(Data extracted from a collection)
────────────────
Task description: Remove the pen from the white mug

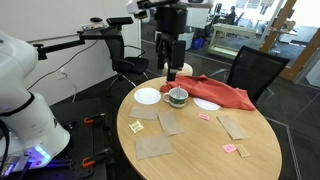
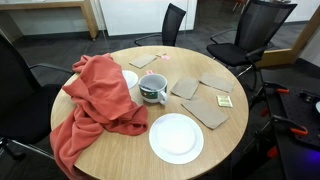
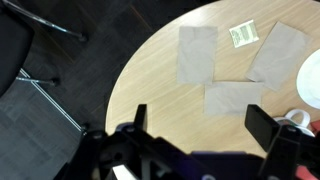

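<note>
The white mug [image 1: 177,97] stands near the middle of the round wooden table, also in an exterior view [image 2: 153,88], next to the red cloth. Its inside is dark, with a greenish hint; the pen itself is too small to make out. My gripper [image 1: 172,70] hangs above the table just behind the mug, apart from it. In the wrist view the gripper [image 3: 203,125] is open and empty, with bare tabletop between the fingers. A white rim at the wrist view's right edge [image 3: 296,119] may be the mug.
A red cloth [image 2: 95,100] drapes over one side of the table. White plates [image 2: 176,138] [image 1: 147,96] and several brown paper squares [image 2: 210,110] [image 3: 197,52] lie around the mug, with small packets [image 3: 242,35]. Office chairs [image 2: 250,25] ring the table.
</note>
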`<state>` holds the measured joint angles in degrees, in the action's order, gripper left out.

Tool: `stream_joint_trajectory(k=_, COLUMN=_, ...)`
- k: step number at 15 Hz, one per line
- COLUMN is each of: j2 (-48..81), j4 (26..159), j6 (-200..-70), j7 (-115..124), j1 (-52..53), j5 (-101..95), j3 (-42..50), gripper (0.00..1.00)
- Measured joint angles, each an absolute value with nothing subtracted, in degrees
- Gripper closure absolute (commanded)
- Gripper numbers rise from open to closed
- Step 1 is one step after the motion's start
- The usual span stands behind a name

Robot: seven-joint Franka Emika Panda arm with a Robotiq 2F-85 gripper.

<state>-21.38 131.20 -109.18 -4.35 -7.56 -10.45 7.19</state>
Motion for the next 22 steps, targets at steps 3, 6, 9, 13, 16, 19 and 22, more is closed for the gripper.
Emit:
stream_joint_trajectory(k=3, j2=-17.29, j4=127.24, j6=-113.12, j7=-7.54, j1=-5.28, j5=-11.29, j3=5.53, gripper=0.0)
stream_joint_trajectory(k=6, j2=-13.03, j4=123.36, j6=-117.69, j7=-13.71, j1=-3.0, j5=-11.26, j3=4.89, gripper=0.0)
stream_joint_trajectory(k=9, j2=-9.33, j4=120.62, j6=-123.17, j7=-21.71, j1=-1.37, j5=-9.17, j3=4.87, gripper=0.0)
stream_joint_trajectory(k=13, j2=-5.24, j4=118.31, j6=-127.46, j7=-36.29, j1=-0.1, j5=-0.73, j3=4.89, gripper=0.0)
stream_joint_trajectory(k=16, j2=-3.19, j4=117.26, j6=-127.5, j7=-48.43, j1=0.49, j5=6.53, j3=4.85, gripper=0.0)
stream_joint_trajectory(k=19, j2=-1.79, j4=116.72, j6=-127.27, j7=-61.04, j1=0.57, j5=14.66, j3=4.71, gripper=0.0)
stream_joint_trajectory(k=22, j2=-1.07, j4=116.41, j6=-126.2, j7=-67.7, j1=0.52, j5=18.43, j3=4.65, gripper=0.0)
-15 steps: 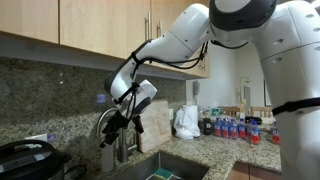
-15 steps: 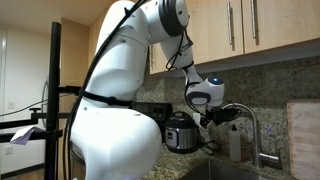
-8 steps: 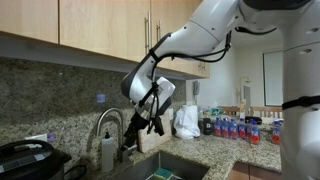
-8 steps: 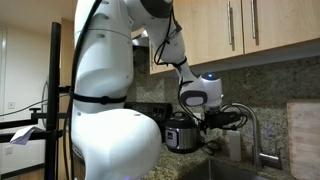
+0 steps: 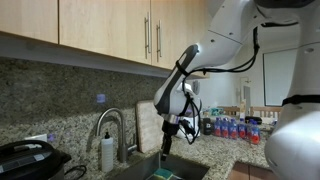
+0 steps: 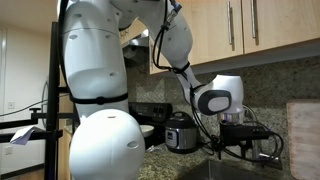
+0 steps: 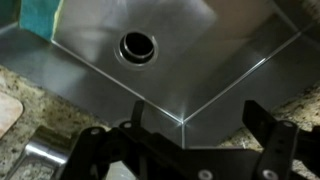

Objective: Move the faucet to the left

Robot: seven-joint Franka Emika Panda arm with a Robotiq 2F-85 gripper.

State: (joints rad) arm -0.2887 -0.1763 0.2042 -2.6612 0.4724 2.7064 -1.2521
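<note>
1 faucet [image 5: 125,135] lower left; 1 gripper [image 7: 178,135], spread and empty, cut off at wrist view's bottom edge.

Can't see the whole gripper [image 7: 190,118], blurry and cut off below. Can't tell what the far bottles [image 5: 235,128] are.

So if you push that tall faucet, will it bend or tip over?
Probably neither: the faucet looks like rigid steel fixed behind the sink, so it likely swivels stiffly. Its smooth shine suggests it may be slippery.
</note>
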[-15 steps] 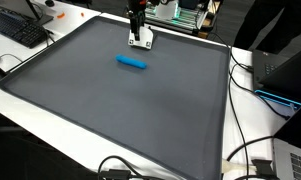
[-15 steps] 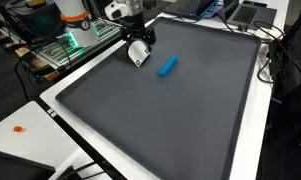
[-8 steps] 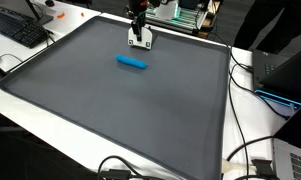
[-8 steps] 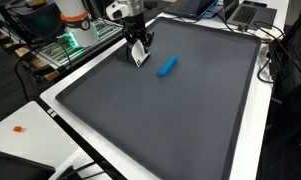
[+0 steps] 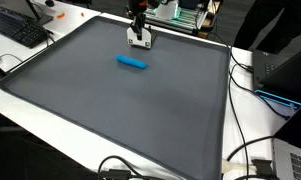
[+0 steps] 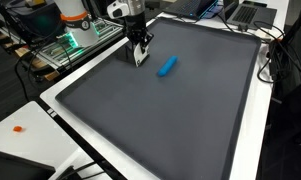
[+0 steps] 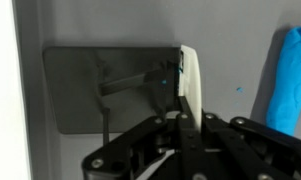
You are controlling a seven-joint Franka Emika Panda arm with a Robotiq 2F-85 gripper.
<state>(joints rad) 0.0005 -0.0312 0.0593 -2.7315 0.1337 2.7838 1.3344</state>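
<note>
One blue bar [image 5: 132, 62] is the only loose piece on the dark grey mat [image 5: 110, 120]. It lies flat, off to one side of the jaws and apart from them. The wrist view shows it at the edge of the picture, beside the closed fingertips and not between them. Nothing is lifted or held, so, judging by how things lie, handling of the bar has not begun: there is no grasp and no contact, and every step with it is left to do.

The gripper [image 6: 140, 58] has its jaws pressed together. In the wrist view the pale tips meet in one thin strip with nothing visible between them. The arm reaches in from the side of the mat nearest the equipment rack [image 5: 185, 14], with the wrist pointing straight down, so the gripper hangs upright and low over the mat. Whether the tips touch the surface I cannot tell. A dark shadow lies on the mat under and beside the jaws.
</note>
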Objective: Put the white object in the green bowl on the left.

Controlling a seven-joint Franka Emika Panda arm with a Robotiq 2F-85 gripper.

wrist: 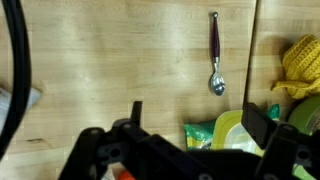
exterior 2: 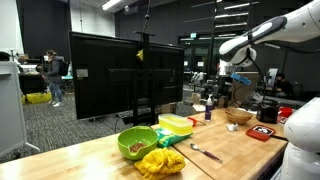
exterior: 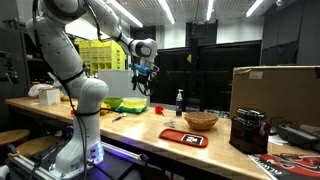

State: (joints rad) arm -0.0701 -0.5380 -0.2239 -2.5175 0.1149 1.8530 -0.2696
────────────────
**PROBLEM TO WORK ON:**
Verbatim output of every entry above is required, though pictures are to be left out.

**ANSWER SPACE:**
Task description: Remove the pen from the white mug


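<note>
The white mug [image 1: 177,97] stands near the middle of the round wooden table, also in an exterior view [image 2: 153,88], next to the red cloth. Its inside is dark, with a greenish hint; the pen itself is too small to make out. My gripper [image 1: 172,70] hangs above the table just behind the mug, apart from it. In the wrist view the gripper [image 3: 203,125] is open and empty, with bare tabletop between the fingers. A white rim at the wrist view's right edge [image 3: 296,119] may be the mug.
A red cloth [image 2: 95,100] drapes over one side of the table. White plates [image 2: 176,138] [image 1: 147,96] and several brown paper squares [image 2: 210,110] [image 3: 197,52] lie around the mug, with small packets [image 3: 242,35]. Office chairs [image 2: 250,25] ring the table.
</note>
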`<state>` holds the measured joint angles in degrees, in the action's order, gripper left out.

Tool: `stream_joint_trajectory(k=_, COLUMN=_, ...)`
- k: step number at 15 Hz, one per line
- COLUMN is each of: j2 (-48..81), j4 (26..159), j6 (-200..-70), j7 (-115..124), j1 (-52..53), j5 (-101..95), j3 (-42..50), gripper (0.00..1.00)
- Measured joint angles, each an absolute value with nothing subtracted, in degrees
- Gripper closure absolute (commanded)
- Gripper numbers rise from open to closed
- Step 1 is one step after the motion's start
- The usual span stands behind a name

Robot: seven-joint Franka Emika Panda arm with a Robotiq 2F-85 gripper.

<state>-21.38 131.20 -109.18 -4.35 -7.56 -10.45 7.19</state>
Motion for the next 22 steps, targets at steps 3, 6, 9, 13, 16, 19 and 22, more is closed for the gripper.
Emit:
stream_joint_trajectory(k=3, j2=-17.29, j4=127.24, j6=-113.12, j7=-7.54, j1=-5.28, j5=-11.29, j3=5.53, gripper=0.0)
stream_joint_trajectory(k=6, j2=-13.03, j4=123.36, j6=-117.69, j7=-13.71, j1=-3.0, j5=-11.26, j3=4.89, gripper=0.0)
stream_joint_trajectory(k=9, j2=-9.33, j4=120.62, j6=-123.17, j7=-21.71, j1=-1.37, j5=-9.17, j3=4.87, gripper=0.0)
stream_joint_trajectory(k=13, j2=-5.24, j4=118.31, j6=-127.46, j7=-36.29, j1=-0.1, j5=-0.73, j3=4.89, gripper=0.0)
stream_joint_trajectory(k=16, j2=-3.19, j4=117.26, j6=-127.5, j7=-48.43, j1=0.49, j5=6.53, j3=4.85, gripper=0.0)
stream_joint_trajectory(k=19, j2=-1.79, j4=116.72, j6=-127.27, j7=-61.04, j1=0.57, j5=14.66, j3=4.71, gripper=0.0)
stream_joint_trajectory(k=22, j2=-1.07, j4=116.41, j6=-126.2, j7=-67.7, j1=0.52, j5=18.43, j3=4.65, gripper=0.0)
-15 steps: 
-15 steps: 
-8 steps: 
-8 steps: 
+0 steps: 
+0 steps: 
+0 steps: 

Objective: Move the faucet to the left

Robot: seven-joint Franka Emika Panda arm with a Robotiq 2F-85 gripper.

State: (joints rad) arm -0.2887 -0.1763 0.2042 -2.6612 0.4724 2.7064 -1.2521
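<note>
1 faucet [image 5: 125,135] lower left; 1 gripper [image 7: 178,135], spread and empty, cut off at wrist view's bottom edge.

Can't see the whole gripper [image 7: 190,118], blurry and cut off below. Can't tell what the far bottles [image 5: 235,128] are.

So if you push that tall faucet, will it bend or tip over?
Probably neither: the faucet looks like rigid steel fixed behind the sink, so it likely swivels stiffly. Its smooth shine suggests it may be slippery.
</note>
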[-15 steps] 
[-15 steps] 
[-8 steps] 
[-8 steps] 
[+0 steps] 
[+0 steps] 
[+0 steps] 
You are controlling a seven-joint Franka Emika Panda arm with a Robotiq 2F-85 gripper.
<state>(joints rad) 0.0005 -0.0312 0.0593 -2.7315 0.1337 2.7838 1.3344</state>
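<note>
One blue bar [image 5: 132, 62] is the only loose piece on the dark grey mat [image 5: 110, 120]. It lies flat, off to one side of the jaws and apart from them. The wrist view shows it at the edge of the picture, beside the closed fingertips and not between them. Nothing is lifted or held, so, judging by how things lie, handling of the bar has not begun: there is no grasp and no contact, and every step with it is left to do.

The gripper [image 6: 140, 58] has its jaws pressed together. In the wrist view the pale tips meet in one thin strip with nothing visible between them. The arm reaches in from the side of the mat nearest the equipment rack [image 5: 185, 14], with the wrist pointing straight down, so the gripper hangs upright and low over the mat. Whether the tips touch the surface I cannot tell. A dark shadow lies on the mat under and beside the jaws.
</note>
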Objective: Put the white object in the green bowl on the left.

Controlling a seven-joint Franka Emika Panda arm with a Robotiq 2F-85 gripper.

wrist: 
exterior 2: 
exterior: 

State: (joints rad) arm -0.0701 -0.5380 -0.2239 -2.5175 0.1149 1.8530 -0.2696

With that, the output is done.